Despite the sheer volume of bodies filling the streets, however, the fair didn’t feel overcrowded and we were able to weave through the crowd with ease.

The first booth at our end of the fair — at the corner of Coast Highway 101 and D Street — was for Friends of the Encinitas Library. Volunteers maintained and replenished their two tables, which were filled with books, greeting visitors and encouraging them to pick up a free book to take home. After careful consideration, I picked up a copy of Brian McGrory’s political thriller “The Incumbent” before we continued on our way.

With more than 450 arts, crafts and food vendors present, there was no shortage of browsing, shopping and eating to do as we continued down the street.

One vendor was Shades for Hope, run by Adam Plax, a junior at University of LaVerne and two of his colleagues. Shades for Hope sold wooden-framed sunglasses with the word “hope” branded on the frames to support the City of Hope, the southern California cancer research and treatment center.

“We’ve all had a family member or friend attacked by cancer who was helped or saved by the City of Hope,” Plax said, explaining the reason behind the product.

What began as a project for a class at school quickly evolved into something more, Plax said, as they created a product that was “very trendy” and “(fitting) for the spring and summer months.”

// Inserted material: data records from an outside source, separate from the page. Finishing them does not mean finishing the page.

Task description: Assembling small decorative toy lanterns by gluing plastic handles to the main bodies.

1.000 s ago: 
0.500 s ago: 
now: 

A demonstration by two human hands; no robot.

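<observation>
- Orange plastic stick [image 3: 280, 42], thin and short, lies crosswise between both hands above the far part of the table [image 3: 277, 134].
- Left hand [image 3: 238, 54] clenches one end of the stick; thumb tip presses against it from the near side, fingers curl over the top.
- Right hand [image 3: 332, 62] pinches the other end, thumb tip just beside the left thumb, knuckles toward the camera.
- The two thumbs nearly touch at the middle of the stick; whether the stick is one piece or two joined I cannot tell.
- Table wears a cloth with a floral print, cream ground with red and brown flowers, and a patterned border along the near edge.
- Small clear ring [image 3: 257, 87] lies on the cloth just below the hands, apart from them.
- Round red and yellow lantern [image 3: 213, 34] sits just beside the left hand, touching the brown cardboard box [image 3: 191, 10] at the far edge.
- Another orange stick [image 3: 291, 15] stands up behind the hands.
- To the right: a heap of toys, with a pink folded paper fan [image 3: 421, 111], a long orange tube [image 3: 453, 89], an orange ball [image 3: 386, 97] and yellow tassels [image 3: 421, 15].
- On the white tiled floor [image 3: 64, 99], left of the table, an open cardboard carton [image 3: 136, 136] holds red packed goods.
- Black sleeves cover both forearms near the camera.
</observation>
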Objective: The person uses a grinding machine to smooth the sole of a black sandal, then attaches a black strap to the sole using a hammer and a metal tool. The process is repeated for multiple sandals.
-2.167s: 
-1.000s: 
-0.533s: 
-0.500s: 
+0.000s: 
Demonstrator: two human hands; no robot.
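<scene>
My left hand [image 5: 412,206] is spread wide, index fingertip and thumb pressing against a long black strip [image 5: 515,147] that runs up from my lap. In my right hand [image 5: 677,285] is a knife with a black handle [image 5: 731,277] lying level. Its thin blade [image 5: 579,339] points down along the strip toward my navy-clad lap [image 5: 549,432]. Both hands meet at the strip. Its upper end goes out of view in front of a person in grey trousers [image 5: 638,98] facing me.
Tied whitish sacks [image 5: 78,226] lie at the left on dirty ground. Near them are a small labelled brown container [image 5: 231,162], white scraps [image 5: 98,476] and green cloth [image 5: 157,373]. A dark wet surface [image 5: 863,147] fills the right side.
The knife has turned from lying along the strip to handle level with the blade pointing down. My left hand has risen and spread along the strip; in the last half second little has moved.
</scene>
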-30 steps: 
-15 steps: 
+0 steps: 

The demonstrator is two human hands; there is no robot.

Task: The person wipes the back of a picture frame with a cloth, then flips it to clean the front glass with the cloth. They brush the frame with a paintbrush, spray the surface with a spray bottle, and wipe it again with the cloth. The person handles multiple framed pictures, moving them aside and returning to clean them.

Shades for Hope sunglasses were selling for $25 to $40, with 100 percent of its proceeds going directly to City of Hope. Plax added even with the competing products and merchandise at the street fair, Shades for Hope had been “fairly successful” throughout the weekend.

We continued along our way, pausing to browse through onesies by Local Ware, a San Diego-based independent distributor of Locally Grown Clothing Co. of Des Moines, Iowa. All Locally Grown merchandise and apparel supports local businesses and it encourages people “to make informed decisions in what they wear, the products they buy and the food they eat,” according to its website. To that end, its merchandise is locally sourced when and wherever possible.

After a couple hours and as many laps around the fair, our kids informed us it was time to head home. Our bellies full, our stroller loaded up with new goodies (and perhaps a Mother’s Day gift or two) and our shoulders more sunburned than tanned, we left the fray of the street fair and headed back down B Street, where my husband mentally prepared himself to face the hill he’d refused to tackle when we got there.